• Work to be completed:
Nothing outside the stretch is wanted. Repeat exactly the lines of the listing below from the one that contains "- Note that" through the one that contains "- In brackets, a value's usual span", both ends included.

╭─ Data shown

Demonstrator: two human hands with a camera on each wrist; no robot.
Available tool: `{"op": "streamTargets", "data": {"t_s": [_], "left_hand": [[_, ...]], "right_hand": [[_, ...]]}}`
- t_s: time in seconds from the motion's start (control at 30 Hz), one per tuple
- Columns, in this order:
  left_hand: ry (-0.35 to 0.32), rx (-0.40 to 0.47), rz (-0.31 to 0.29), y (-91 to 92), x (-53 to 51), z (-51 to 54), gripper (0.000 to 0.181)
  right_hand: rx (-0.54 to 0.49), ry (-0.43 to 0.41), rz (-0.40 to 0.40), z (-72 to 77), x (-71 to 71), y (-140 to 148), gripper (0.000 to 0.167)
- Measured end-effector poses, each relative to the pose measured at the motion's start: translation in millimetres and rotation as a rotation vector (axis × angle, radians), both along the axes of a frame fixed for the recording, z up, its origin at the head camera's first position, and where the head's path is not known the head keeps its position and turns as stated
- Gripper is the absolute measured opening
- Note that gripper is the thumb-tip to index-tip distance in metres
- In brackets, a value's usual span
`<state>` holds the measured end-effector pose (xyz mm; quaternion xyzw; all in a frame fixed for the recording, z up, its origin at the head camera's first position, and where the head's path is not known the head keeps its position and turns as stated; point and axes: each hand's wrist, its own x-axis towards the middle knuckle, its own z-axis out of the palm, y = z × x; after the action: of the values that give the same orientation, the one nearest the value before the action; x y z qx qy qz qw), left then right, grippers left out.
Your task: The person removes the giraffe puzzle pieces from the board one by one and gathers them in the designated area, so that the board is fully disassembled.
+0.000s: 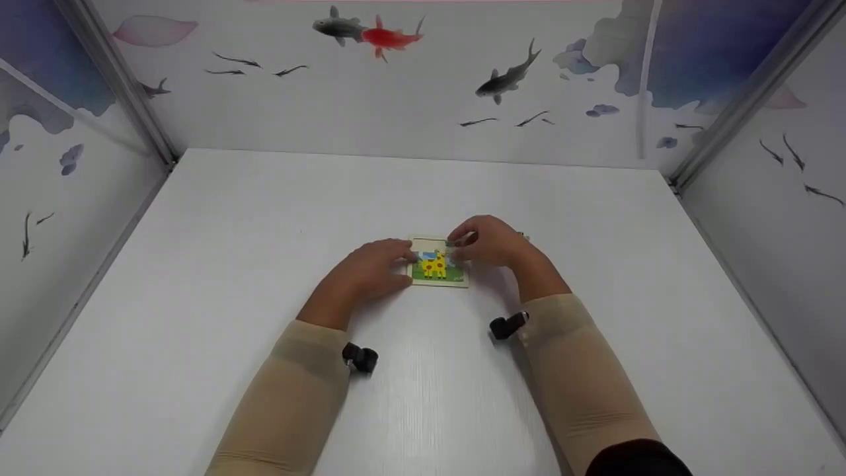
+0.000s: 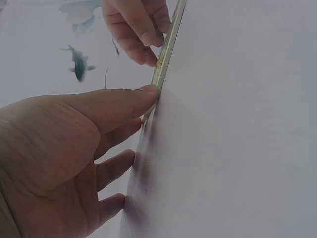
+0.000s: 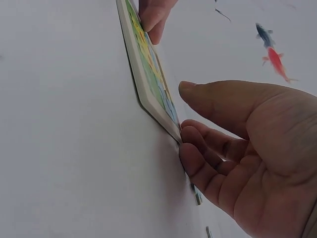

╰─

• Solution for this exercise:
- Note that gripper is the thumb-tip to index-tip distance in metres
- In brackets, a value's usual span

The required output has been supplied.